»»
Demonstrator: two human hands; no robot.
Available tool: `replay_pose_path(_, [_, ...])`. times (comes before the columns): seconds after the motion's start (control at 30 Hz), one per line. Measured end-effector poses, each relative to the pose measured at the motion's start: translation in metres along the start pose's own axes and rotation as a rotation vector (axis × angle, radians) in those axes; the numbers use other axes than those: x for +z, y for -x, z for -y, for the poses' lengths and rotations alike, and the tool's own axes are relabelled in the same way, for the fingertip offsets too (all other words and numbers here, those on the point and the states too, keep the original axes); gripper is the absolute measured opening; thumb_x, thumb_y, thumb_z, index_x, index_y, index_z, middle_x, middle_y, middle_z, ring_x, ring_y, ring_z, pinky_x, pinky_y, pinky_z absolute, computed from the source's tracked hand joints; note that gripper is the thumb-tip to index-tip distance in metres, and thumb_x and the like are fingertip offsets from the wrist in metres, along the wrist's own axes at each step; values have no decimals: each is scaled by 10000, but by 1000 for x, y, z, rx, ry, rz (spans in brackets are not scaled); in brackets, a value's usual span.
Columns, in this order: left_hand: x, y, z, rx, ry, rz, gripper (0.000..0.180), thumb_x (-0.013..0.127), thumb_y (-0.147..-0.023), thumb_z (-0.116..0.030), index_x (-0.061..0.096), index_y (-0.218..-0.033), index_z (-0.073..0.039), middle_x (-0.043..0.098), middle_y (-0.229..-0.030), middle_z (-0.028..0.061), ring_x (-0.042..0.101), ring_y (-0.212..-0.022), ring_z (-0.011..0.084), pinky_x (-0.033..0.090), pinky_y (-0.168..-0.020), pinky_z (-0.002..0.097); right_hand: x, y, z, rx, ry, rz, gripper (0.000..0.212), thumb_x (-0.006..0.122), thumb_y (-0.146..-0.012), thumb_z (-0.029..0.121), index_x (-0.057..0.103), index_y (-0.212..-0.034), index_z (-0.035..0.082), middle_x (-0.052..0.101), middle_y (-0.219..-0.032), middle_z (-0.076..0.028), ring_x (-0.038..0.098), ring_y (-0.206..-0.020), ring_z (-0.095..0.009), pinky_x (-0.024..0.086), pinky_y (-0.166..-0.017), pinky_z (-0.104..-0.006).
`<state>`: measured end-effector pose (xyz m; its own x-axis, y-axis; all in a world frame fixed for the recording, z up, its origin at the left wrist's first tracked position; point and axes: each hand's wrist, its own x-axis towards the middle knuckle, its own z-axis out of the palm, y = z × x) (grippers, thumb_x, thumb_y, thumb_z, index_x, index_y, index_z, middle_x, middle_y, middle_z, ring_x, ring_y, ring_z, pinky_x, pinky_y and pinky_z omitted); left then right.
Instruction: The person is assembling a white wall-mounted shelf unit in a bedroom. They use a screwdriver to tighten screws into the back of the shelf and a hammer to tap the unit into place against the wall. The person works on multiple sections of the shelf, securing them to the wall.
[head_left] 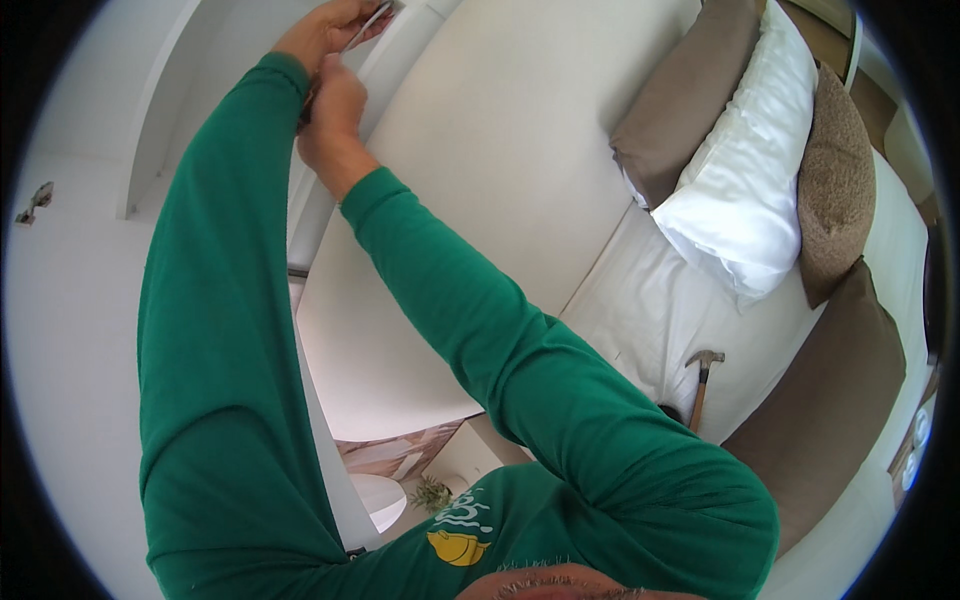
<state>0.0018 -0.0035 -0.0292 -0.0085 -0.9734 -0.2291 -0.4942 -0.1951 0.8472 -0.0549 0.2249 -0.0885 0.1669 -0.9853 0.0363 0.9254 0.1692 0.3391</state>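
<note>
Both my arms, in green sleeves, reach to the upper left, toward a white wall ledge [405,45]. My left hand [325,28] is the farther one, its fingers closed round the upper part of a thin grey strand [362,30]. The strand runs up to a small opening at the top edge; whether it is a cable or a tool's shaft I cannot tell. Just below, my right hand [338,112] makes a fist at the strand's lower end. Something dark shows beside this fist, mostly hidden by the hand and left sleeve.
A cream padded headboard [480,130] stands beside my hands. On the white bed lie a hammer [701,385], brown pillows [690,100], a white pillow [745,170] and a textured brown cushion [838,190]. The left wall has a ragged hole [38,203]. A plant [432,494] is below.
</note>
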Motion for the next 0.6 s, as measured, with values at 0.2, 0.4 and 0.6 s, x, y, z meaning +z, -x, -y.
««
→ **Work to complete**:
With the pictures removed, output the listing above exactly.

→ **The completed task**:
Demonstrator: two human hands; no robot.
Available tool: `replay_pose_path(_, [_, ...])`. times (comes before the columns): seconds after the motion's start (control at 30 Hz), one per line. Measured end-effector poses, each relative to the pose measured at the motion's start: translation in metres along the start pose's own axes and rotation as a rotation vector (axis × angle, radians) in those axes; the numbers use other axes than those: x for +z, y for -x, z for -y, for the poses' lengths and rotations alike, and the tool's own axes are relabelled in the same way, for the fingertip offsets too (all other words and numbers here, those on the point and the states too, keep the original axes); gripper is the absolute measured opening; thumb_x, thumb_y, thumb_z, index_x, index_y, index_z, middle_x, middle_y, middle_z, ring_x, ring_y, ring_z, pinky_x, pinky_y, pinky_z absolute, computed from the source's tracked hand joints; note that gripper is the thumb-tip to index-tip distance in metres, and thumb_x and the like are fingertip offsets from the wrist in metres, along the wrist's own axes at each step; values have no decimals: each is scaled by 10000, but by 1000 for x, y, z, rx, ry, rz (spans in brackets are not scaled); in brackets, a value's usual span.
Columns, in this order: left_hand: x, y, z, rx, ry, rz, gripper (0.000..0.180), thumb_x (-0.013..0.127), thumb_y (-0.147..-0.023), thumb_z (-0.116..0.030), index_x (-0.061..0.096), index_y (-0.218..-0.033), index_z (-0.073..0.039), middle_x (-0.043..0.098), middle_y (-0.229..-0.030), middle_z (-0.028..0.061), ring_x (-0.042..0.101), ring_y (-0.212..-0.022), ring_z (-0.011..0.084), pinky_x (-0.033..0.090), pinky_y (-0.168..-0.020), pinky_z (-0.002..0.097); right_hand: x, y, z, rx, ry, rz, gripper (0.000..0.212), thumb_x (-0.006..0.122), thumb_y (-0.146..-0.012), thumb_z (-0.029..0.121), index_x (-0.057..0.103), index_y (-0.212..-0.034), index_z (-0.035..0.082), middle_x (-0.052..0.101), middle_y (-0.219..-0.032), middle_z (-0.076..0.028), ring_x (-0.038..0.098), ring_y (-0.206..-0.020), ring_z (-0.095..0.009), pinky_x (-0.024..0.086), pinky_y (-0.166..-0.017), pinky_z (-0.104..-0.006).
`<state>`: measured end-effector pose (xyz m; its own x-axis, y-axis; all in a world frame fixed for the recording, z up, its origin at the left wrist's first tracked position; point and axes: each hand's wrist, its own x-axis towards the middle knuckle, its own z-axis out of the palm, y = z × x) (grippers, thumb_x, thumb_y, thumb_z, index_x, index_y, index_z, middle_x, middle_y, middle_z, ring_x, ring_y, ring_z, pinky_x, pinky_y and pinky_z omitted); left then right.
Instruction: The person is assembling a white wall-mounted shelf unit in a bedroom. They use a screwdriver to tighten screws into the back of the shelf and a hammer to tap the unit into place against the wall. The person works on multiple sections of the shelf, securing them to the wall.
[head_left] 
<state>0.0018 -0.0035 -0.0292 -0.0085 -0.9734 -0.2291 -0.4942 -0.1951 0.8472 -0.0549 0.2249 -0.0885 0.1669 -0.9853 0.0363 0.9254 0.1692 0.3391</state>
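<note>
Both my arms, in green sleeves, reach to the upper left, toward a white wall ledge [405,45]. My left hand [325,28] is the farther one, its fingers closed round the upper part of a thin grey strand [362,30]. The strand runs up to a small opening at the top edge; whether it is a cable or a tool's shaft I cannot tell. Just below, my right hand [338,112] makes a fist at the strand's lower end. Something dark shows beside this fist, mostly hidden by the hand and left sleeve.
A cream padded headboard [480,130] stands beside my hands. On the white bed lie a hammer [701,385], brown pillows [690,100], a white pillow [745,170] and a textured brown cushion [838,190]. The left wall has a ragged hole [38,203]. A plant [432,494] is below.
</note>
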Motion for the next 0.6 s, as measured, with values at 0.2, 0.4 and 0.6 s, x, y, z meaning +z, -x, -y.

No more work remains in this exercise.